A typical YAML config file looks like this:

# ---- Molecule -----------------------------------------------
molecule: h2                  # Molecule identifier

# ---- Training loss weights ----------------------------------
teacher_weight: 0.5           # Teacher KL-divergence weight
physics_weight: 0.4           # Physics-informed energy weight
entropy_weight: 0.1           # Entropy regularisation weight

# ---- Training parameters ------------------------------------
max_epochs: 400               # Maximum training epochs
min_epochs: 100               # Minimum before early stopping
samples_per_batch: 2000       # Samples per training batch

# ---- SKQD parameters ----------------------------------------
max_krylov_dim: 15            # Maximum Krylov dimension
shots_per_krylov: 100000      # Shots per Krylov vector

# ---- Hardware -----------------------------------------------
device: auto                  # auto, cpu, or cuda

All keys are flat (no nested sections).

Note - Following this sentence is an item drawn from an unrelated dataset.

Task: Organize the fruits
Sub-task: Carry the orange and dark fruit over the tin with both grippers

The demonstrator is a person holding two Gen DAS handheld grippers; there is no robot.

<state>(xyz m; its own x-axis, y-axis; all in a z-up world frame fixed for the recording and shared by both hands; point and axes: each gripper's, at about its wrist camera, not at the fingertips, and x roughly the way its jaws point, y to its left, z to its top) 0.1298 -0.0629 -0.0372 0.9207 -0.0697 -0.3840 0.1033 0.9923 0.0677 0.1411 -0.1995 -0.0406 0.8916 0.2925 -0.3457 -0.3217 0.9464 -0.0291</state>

Keys use underscores and match the PipelineConfig field names where applicable.

Parameter Reference

Common Parameters

Parameter	Default	Description
`molecule`	`h2`	Molecule identifier (h2, lih, beh2, h2o, nh3, ch4, n2, c2h4)
`device`	`auto`	PyTorch device: `auto` (detect GPU), `cpu`, `cuda`
`verbose`	`true`	Print detailed progress

Training Parameters

Parameter	Default	Description
`teacher_weight`	`0.5`	Weight for teacher KL-divergence loss
`physics_weight`	`0.4`	Weight for variational energy loss
`entropy_weight`	`0.1`	Weight for entropy regularization
`max_epochs`	auto-scaled	Maximum training epochs
`min_epochs`	auto-scaled	Minimum epochs before early stopping
`samples_per_batch`	auto-scaled	Samples drawn per training batch

SKQD Parameters

Parameter	Default	Description
`max_krylov_dim`	auto-scaled	Maximum Krylov subspace dimension
`shots_per_krylov`	auto-scaled	Shot budget per Krylov vector

SQD Parameters

Parameter	Default	Description
`sqd_num_batches`	auto-scaled	Number of SQD sample batches
`sqd_self_consistent_iters`	`5`	Self-consistent iteration count
`sqd_noise_rate`	auto-scaled	Bitflip noise rate for shot simulation

Auto-Scaling

When parameters are not specified in the config file or CLI, qvartools automatically scales them based on the Hilbert-space size. This auto-scaling uses the number of valid configurations (determined by the molecule’s orbital and electron counts) to choose appropriate values for training epochs, samples, network sizes, and SKQD/SQD parameters.

Explicit config values always override auto-scaled defaults.